Today’s thoughts are provided by Rev. Delyth Liddell,
Coordinating Chaplain at Cardiff University.
“I wait for the Lord, my soul waits, and in his word I hope;
My soul waits for the Lord more than those who watch for the morning,
More than those who watch for the morning.
O Israel, hope in the Lord!
For with the Lord there is steadfast love,
And within is great power to redeem.”
(Psalm 130: 5-7)
Today is Aldersgate Sunday, the day when we remember that John Wesley’s heart was strangely warmed, as he experienced God through the power of the Holy Spirit.

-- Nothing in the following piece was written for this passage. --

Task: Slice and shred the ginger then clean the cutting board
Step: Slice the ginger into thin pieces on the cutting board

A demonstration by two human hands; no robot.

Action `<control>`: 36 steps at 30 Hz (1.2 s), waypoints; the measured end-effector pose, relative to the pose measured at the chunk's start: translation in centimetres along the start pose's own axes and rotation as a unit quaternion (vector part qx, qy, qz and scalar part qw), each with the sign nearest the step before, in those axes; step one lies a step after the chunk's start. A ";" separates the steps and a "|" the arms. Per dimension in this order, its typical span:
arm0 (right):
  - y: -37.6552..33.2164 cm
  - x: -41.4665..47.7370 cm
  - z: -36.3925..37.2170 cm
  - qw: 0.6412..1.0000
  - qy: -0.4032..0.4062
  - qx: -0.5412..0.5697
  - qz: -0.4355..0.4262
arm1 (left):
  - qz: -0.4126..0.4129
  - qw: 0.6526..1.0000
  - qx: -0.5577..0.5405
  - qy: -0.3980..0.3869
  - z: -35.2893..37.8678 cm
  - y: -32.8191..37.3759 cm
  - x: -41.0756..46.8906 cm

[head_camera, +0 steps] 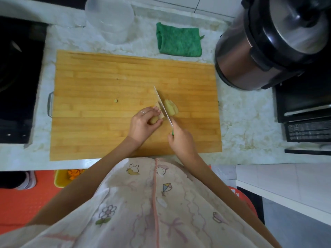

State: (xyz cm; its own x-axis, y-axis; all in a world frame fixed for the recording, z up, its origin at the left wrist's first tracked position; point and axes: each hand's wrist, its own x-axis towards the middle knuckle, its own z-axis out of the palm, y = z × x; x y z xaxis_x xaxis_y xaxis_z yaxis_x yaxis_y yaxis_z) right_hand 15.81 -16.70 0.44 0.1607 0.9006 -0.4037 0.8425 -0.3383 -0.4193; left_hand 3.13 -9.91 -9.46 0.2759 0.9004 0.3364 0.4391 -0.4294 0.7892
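The right hand (180, 140) is gripping the knife (161, 102), and just beside it the left hand (143, 122) is holding the ginger (160, 111) down on the cutting board (116, 77). Its fingertips (158, 110) should be tucking back (the blade is very near).

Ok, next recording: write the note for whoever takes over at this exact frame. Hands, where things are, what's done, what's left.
Left hand: its grip pins the ginger to the cutting board.
Right hand: its grip is on the knife, with the blade down between the held ginger and the cut slices.
A small scrap lies apart on the board, to the left. The green cloth sits folded on the counter behind the board.
Done: a few slices cut.
Left: slice the remaining ginger, shred the slices, clean the board.
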 end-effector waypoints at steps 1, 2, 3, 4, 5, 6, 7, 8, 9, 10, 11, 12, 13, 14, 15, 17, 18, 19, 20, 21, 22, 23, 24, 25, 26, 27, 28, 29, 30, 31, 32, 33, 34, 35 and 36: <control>0.2 -0.4 0.0 1.000 -0.004 0.010 0.003 | -0.002 1.000 -0.002 -0.001 -0.1 0.0 0.1; 0.4 -0.7 0.1 1.000 -0.005 0.021 0.007 | -0.001 1.000 -0.003 -0.001 -0.2 0.0 0.1; 0.7 -0.8 0.1 1.000 -0.004 0.027 0.011 | 0.003 1.000 -0.002 -0.001 -0.1 0.1 0.1; 0.9 -0.8 0.1 1.000 -0.004 0.028 0.011 | 0.007 1.000 0.000 0.001 -0.1 0.2 0.1; 0.9 -0.8 0.1 1.000 -0.005 0.023 0.009 | 0.008 1.000 0.001 0.001 -0.1 0.2 0.2; 1.0 -0.8 0.1 1.000 -0.006 0.015 0.006 | 0.007 1.000 0.000 0.001 -0.1 0.1 0.3; 0.9 -0.7 0.1 1.000 -0.007 0.009 0.005 | 0.005 1.000 -0.002 0.000 -0.1 0.1 0.3; 0.9 -0.7 0.0 1.000 -0.007 0.004 0.004 | 0.002 1.000 -0.003 -0.001 -0.1 0.1 0.2; 0.8 -0.7 0.1 1.000 -0.006 -0.006 0.004 | 0.001 1.000 -0.004 -0.003 -0.1 0.2 0.2; 0.7 -0.7 0.1 1.000 -0.003 -0.022 0.004 | 0.001 1.000 -0.005 -0.005 -0.1 0.3 0.3; 0.6 -0.6 0.2 0.999 -0.001 -0.037 0.006 | 0.001 1.000 -0.006 -0.011 -0.2 0.4 0.4; 0.5 -0.5 0.3 0.999 -0.002 -0.048 0.005 | -0.002 1.000 -0.010 -0.019 -0.3 0.5 0.5; 0.4 -0.4 0.4 0.999 -0.002 -0.054 0.003 | -0.007 0.999 -0.017 -0.026 -0.4 0.6 0.6; 0.5 -0.4 0.5 0.998 -0.002 -0.060 -0.002 | -0.012 0.999 -0.025 -0.033 -0.5 0.7 0.6; 0.6 -0.5 0.4 0.997 -0.003 -0.070 -0.010 | -0.016 0.999 -0.032 -0.038 -0.6 0.8 0.7; 0.7 -0.5 0.4 0.995 -0.009 -0.097 -0.023 | -0.023 0.998 -0.036 -0.045 -0.6 0.8 0.8; 0.7 -0.6 0.3 0.994 -0.012 -0.109 -0.025 | -0.030 0.998 -0.032 -0.051 -0.6 0.8 0.8; 0.7 -0.6 0.3 0.993 -0.012 -0.114 -0.024 | -0.040 0.997 -0.029 -0.058 -0.6 0.8 0.8; 0.7 -0.7 0.3 0.993 -0.012 -0.111 -0.023 | -0.050 0.996 -0.029 -0.063 -0.5 0.8 0.8; 0.8 -0.8 0.3 0.994 -0.013 -0.103 -0.021 | -0.057 0.996 -0.031 -0.068 -0.5 0.8 0.8; 1.0 -1.0 0.2 0.995 -0.014 -0.093 -0.018 | -0.060 0.995 -0.037 -0.071 -0.5 0.8 0.8; 1.2 -1.3 0.1 0.996 -0.014 -0.083 -0.013 | -0.060 0.995 -0.043 -0.073 -0.6 0.9 0.9; 1.5 -1.5 0.1 0.997 -0.014 -0.072 -0.009 | -0.058 0.994 -0.049 -0.074 -0.7 0.9 0.9; 1.8 -1.8 0.0 0.998 -0.014 -0.064 -0.007 | -0.055 0.994 -0.052 -0.074 -0.8 1.0 0.9; 2.0 -1.9 -0.1 0.998 -0.016 -0.060 -0.005 | -0.052 0.994 -0.055 -0.074 -0.9 1.1 1.0; 2.1 -2.0 -0.2 0.998 -0.016 -0.061 -0.003 | -0.049 0.994 -0.057 -0.074 -1.0 1.1 1.0; 2.2 -1.9 -0.3 0.998 -0.014 -0.059 0.001 | -0.048 0.994 -0.059 -0.074 -1.0 1.2 0.9; 2.2 -1.8 -0.5 0.999 -0.007 -0.052 0.004 | -0.048 0.994 -0.059 -0.075 -1.1 1.3 0.9; 2.2 -1.8 -0.6 0.999 0.003 -0.038 0.008 | -0.047 0.994 -0.058 -0.077 -1.1 1.4 0.8; 2.2 -1.8 -0.8 1.000 0.016 -0.018 0.010 | -0.045 0.994 -0.056 -0.080 -1.2 1.4 0.7; 2.1 -1.8 -0.9 0.999 0.032 0.006 0.011 | -0.045 0.994 -0.057 -0.082 -1.3 1.3 0.6; 2.0 -1.9 -0.9 0.998 0.050 0.033 0.012 | -0.048 0.994 -0.059 -0.083 -1.4 1.2 0.5; 1.9 -1.9 -0.8 0.996 0.067 0.059 0.014 | -0.054 0.993 -0.064 -0.083 -1.5 1.1 0.4; 1.9 -2.0 -0.8 0.993 0.082 0.077 0.014 | -0.063 0.992 -0.071 -0.080 -1.6 1.0 0.2; 1.9 -1.9 -0.8 0.992 0.092 0.088 0.013 | -0.076 0.991 -0.082 -0.075 -1.6 1.0 0.2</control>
State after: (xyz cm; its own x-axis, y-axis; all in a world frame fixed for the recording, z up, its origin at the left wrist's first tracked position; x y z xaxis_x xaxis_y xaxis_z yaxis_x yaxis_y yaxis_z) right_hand 17.55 -18.85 1.09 0.2856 0.9204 -0.2670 0.7372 -0.3890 -0.5525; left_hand 2.24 -10.07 -7.76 0.3469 0.9280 0.1358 0.3437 -0.2605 0.9022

John and Charles Wesley, as young priests had been enthused to take the gospel to America, but John had been challenged in his faith, particularly during a strong storm at sea as they made their journey to America. While all the passengers feared for their lives including John himself, a group of Moravian Christians sat quietly praying and singing hymns, at peace with God and unfearful of death. He was amazed at their faith, and this experience stayed with him. On his return from America he was aware that he was unhappy and disillusioned by his faith. He went one evening, rather reluctantly, to a gathering of Christians in Aldersgate Street, London. He recorded this pivotal event in his faith in his Journal for 24 May 1738:
“In the evening I went very unwillingly to a society in Aldersgate Street, where one was reading Luther’s preface to the Epistle to the Romans. About a quarter before nine, while he was describing the change which God works in the heart through faith in Christ, I felt my heart strangely warmed. I felt I did trust in Christ, Christ alone for salvation, and an assurance was given me that he had taken away my sins, even mine and saved me from the law of sin and death.”
This realisation of God’s love and assurance of salvation inspired John and his brother Charles (who after his own conversion went on to write over 6000 hymns, some of which we still sing today). From their faith and ministry flowed a movement that changed millions of lives and became the Methodist Church.
As the Methodist Church in Wales we are coming to the end of a year of prayer, marked by this final month of prayer in the Cardiff Circuit. Some of us may be feeling, like John, disillusioned and unhappy in our faith and our prayers for the Wales Synod. Let us pray that our hearts may be ‘strangely warmed’ and we too will sense something of the Amazing Grace and love of God for us and for the Wales Synod.
This evening (and next Sunday evening), Methodists from all over Wales will be meeting together virtually to pray and mark the drawing to a close of this year of prayer for the Wales Synod. You can join in with them by contacting your minister for details.
Almighty God, in a time of great need
you raised up your servants John and Charles Wesley,
and by your Spirit inspired them to kindle a flame of sacred love
which leaped and ran, an inextinguishable blaze.
Grant that all those whose hearts have been warmed at these altar fires,
being continually refreshed by your grace, may be so devoted
to the increase of scriptural holiness throughout the land
that in this our time of great need,
your will may fully and effectively be done on earth as it is in heaven;
through Jesus Christ our Lord. Amen.